» Work instructions: Please work out how many lines of this material include "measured", and answer with that number by itself.

» Recorded data:
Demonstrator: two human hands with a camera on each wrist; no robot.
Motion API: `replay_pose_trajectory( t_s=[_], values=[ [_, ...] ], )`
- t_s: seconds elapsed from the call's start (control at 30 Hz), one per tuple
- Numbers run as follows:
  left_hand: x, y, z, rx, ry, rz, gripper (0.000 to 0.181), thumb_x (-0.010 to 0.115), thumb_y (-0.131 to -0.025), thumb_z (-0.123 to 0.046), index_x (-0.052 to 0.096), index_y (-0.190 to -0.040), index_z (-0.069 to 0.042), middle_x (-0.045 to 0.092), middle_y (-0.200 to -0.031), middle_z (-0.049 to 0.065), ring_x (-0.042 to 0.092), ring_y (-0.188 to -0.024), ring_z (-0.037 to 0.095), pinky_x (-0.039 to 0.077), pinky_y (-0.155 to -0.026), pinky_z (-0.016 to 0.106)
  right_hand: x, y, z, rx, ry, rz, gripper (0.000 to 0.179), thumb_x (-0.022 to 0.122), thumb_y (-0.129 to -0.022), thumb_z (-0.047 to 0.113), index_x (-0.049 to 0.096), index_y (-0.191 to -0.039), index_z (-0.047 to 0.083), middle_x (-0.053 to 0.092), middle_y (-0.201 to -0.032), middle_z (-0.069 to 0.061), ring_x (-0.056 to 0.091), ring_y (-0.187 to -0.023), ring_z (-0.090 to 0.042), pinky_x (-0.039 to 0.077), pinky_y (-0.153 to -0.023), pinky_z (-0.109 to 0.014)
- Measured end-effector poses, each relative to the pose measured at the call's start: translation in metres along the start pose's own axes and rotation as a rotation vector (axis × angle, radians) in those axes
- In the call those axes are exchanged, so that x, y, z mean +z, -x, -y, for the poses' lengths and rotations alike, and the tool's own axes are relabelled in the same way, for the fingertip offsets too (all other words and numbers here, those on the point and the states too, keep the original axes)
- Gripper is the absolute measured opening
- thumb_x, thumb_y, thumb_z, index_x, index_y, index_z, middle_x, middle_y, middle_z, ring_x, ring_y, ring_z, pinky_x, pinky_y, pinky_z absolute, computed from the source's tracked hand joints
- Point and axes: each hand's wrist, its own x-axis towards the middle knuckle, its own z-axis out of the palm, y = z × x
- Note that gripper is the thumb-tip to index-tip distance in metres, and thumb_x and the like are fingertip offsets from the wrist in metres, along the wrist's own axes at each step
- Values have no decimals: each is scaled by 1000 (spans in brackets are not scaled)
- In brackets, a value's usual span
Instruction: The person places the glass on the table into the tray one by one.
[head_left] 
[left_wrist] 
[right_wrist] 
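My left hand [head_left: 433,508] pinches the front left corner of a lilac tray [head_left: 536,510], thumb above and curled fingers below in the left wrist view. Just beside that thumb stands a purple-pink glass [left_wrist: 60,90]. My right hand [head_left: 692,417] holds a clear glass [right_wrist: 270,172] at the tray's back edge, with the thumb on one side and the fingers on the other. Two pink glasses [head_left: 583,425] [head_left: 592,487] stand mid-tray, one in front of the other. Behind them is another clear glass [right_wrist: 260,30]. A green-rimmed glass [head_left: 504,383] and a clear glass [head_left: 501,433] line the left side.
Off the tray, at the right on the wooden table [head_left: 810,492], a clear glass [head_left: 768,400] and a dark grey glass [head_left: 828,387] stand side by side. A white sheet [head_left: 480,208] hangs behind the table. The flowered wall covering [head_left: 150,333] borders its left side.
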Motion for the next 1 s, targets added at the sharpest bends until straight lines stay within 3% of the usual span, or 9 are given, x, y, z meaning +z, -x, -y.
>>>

» Problem solution: 2